__Problem description__
Count every line in the data that contains the word "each", then report that number alone.

(Exercise data begins)

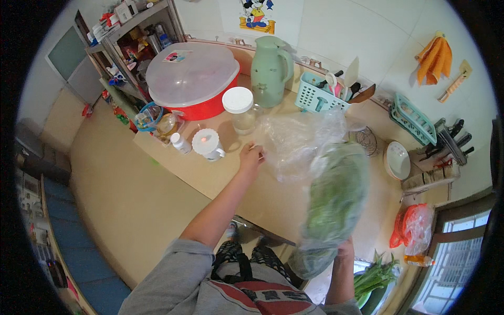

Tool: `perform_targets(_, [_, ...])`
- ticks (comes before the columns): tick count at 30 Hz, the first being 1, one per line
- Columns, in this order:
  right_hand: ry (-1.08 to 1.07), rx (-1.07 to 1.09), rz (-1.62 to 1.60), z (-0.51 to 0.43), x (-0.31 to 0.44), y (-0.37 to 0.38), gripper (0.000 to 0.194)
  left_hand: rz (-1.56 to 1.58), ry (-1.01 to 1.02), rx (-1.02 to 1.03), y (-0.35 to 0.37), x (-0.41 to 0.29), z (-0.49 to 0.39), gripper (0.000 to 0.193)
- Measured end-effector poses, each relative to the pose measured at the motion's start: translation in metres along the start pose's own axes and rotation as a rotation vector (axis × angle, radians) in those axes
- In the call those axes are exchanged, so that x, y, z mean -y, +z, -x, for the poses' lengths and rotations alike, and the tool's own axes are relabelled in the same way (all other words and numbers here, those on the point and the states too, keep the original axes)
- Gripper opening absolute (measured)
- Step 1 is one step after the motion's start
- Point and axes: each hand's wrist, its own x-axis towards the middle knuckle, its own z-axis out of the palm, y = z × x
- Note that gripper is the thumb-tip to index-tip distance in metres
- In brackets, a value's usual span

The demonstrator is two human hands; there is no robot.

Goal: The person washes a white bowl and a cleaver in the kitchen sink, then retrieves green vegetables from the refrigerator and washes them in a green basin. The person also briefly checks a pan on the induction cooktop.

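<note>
My left hand (251,156) is over the counter with its thumb and finger pinched on the edge of a clear crumpled plastic bag (291,141). To the right, a long bundle of green leafy vegetables (338,189) in clear plastic is tilted above the counter's front edge, blurred by motion. My right hand (345,249) grips this bundle near its lower end; most of the fingers are hidden behind it. The clear bag meets the bundle's upper end, and whether the two are one bag I cannot tell.
Behind my left hand stand a white-lidded jar (239,110), a lidded mug (208,145) and a white bottle (180,143). A red tub (197,111), green thermos jug (269,75) and utensil basket (319,94) line the wall. Bowls (397,160) and a knife rack (451,139) are right.
</note>
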Motion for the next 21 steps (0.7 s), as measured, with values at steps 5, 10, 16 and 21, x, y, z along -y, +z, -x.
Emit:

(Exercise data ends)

__Answer below__
2